Summary of Ulrich Drepper's "ELF Handling For Thread-Local Storage"

Disclaimer:

The targeted audience of this document are people who are writing dynamic linkers, so important information for other tools (such as linkers and compilers) might be missing.
This writeup is DEFINITELY not a substitute for the original document. It is highly recommended to read the original document before reading this summary. I wrote it to help me understand the document better, and to be able to reference things quickly if I forget something. It would be very hard to understand this mechanism without reading the original document first.
There are some differences of implementation across different architectures. I will only cover x86_64 since this is what I care about.

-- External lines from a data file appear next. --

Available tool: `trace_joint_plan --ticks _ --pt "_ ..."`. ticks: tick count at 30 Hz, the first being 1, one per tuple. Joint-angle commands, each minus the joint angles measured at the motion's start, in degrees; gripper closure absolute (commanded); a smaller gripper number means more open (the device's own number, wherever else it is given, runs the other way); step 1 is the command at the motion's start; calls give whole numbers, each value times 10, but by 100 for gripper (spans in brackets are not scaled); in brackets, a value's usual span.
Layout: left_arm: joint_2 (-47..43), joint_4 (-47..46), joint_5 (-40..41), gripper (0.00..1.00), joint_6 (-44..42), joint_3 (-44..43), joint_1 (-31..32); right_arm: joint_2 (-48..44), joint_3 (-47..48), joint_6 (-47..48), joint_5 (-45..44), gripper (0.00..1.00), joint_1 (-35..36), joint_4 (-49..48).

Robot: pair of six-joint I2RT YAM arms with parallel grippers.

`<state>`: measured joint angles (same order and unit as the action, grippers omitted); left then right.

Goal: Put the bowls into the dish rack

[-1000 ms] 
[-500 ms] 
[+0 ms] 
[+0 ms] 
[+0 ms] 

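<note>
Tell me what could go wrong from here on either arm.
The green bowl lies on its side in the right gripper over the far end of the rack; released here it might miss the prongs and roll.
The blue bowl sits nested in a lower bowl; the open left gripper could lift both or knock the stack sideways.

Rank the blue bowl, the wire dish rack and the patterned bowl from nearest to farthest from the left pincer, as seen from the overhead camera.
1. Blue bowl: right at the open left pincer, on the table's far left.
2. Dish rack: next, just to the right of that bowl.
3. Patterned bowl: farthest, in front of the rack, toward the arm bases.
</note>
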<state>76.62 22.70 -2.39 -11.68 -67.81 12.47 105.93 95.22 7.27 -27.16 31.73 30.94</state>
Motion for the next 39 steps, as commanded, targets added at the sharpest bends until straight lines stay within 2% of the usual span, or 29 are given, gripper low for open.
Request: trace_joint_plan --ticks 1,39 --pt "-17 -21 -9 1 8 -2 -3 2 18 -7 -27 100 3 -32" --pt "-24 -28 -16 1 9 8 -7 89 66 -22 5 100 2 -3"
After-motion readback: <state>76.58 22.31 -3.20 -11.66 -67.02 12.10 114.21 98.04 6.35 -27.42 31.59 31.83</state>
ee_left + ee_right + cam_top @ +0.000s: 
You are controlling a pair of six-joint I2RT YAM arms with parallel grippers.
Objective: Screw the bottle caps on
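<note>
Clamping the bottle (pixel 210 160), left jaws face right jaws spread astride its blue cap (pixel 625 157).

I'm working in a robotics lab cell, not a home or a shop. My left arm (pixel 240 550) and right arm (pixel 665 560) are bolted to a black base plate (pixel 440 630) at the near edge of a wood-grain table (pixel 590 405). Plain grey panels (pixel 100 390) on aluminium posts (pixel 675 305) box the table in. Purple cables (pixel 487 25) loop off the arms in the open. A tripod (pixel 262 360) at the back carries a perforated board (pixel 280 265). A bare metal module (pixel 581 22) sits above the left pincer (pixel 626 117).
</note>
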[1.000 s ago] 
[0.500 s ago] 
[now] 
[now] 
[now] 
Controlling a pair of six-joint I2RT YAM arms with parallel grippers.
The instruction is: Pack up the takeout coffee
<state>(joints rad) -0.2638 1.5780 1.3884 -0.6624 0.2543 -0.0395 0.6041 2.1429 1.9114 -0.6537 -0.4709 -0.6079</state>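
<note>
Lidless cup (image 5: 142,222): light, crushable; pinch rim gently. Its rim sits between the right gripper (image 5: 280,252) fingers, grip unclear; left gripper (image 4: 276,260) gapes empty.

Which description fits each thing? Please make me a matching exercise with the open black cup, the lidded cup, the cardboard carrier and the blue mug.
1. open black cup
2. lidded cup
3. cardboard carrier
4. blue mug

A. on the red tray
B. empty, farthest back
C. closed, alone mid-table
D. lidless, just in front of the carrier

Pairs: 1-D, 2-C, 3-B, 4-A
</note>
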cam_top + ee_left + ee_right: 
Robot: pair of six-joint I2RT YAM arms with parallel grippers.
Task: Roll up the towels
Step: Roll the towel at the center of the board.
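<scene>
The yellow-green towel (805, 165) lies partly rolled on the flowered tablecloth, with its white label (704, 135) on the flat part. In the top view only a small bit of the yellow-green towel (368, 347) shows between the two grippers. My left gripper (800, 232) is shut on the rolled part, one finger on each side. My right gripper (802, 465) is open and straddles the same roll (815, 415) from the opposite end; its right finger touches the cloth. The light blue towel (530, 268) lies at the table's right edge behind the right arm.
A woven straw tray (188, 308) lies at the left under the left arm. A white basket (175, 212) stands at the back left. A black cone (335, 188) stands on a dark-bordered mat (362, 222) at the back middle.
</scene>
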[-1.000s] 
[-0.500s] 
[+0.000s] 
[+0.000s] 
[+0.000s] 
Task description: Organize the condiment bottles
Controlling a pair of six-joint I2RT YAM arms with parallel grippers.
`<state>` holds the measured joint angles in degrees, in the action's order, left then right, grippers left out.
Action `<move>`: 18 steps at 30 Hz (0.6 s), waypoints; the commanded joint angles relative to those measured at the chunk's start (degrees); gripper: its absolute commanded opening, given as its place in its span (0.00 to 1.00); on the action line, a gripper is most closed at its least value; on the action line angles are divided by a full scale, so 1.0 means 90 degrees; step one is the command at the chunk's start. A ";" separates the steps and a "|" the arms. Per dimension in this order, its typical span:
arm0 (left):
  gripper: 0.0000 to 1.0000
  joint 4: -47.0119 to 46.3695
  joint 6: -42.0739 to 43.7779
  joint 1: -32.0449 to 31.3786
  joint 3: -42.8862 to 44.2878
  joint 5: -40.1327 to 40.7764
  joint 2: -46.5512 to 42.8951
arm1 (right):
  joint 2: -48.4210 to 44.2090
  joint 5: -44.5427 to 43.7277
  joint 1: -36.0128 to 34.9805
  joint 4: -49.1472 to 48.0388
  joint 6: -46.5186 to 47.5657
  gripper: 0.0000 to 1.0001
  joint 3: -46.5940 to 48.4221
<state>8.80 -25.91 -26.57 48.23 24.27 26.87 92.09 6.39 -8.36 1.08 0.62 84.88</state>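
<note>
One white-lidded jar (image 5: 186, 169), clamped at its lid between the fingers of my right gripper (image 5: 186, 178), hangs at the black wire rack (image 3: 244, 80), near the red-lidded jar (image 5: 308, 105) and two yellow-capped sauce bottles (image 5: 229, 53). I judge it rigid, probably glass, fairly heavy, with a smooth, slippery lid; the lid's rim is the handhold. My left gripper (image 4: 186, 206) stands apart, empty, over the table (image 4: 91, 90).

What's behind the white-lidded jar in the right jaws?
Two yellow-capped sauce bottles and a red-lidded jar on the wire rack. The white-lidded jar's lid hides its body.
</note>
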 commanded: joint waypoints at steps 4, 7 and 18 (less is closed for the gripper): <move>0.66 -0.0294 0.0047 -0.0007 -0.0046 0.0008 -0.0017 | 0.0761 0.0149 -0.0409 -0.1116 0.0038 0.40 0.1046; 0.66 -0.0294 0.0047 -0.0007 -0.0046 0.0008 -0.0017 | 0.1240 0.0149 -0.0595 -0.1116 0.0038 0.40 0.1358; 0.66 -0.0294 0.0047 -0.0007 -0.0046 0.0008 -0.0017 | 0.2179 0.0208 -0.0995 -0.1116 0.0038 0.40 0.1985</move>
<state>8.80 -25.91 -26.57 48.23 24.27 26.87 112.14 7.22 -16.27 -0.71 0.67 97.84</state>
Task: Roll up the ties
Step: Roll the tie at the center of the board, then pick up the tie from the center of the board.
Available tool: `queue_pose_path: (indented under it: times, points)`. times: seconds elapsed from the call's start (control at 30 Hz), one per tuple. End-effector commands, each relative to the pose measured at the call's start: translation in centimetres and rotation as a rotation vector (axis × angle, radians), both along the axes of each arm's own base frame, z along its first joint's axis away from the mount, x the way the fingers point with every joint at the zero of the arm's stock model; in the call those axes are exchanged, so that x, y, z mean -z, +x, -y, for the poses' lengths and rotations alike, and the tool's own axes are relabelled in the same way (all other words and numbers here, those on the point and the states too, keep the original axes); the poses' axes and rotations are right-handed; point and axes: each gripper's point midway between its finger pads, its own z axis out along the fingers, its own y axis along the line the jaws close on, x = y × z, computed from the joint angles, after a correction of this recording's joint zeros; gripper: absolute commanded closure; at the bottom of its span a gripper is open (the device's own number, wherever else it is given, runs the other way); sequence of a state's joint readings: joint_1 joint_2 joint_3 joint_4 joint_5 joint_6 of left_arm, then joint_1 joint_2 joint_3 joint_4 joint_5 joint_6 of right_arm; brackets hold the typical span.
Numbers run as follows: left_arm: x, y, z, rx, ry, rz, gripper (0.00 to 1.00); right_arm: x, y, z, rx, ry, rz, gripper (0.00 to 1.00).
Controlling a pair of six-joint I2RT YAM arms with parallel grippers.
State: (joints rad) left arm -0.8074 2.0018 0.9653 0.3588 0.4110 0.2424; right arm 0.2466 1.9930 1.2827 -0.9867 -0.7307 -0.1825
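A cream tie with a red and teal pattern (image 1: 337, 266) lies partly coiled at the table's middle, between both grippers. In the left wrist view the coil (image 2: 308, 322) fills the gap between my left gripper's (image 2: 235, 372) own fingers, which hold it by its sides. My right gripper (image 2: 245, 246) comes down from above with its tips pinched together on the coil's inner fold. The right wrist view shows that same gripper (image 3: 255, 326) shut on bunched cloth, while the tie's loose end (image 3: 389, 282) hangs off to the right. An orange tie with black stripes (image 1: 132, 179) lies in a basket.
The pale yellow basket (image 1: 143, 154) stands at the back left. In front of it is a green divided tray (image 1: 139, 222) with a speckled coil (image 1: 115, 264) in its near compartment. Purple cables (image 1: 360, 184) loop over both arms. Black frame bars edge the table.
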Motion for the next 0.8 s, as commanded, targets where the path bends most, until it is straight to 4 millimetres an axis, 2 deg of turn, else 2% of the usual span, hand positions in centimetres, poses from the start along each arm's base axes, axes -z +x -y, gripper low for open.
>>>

If you happen to work on a different architecture, feel free to contribute :)

Terminology:

Module - An alias for a shared object or executable
modid (Module ID) - A unique identifier for a module
tid (Thread ID) - A unique identifier for a thread
TLS Image - The data stored in the TLS segment of a module
TLS block - An initilized TLS image allocated for a thread
TCB (Thread Control Block) - A structure that contains information about a thread
TP (Thread Pointer) - A register that points to the TCB of a thread.
DTV (Dynamic Thread Vector) - A vector that contains pointers to the TLS blocks of a thread.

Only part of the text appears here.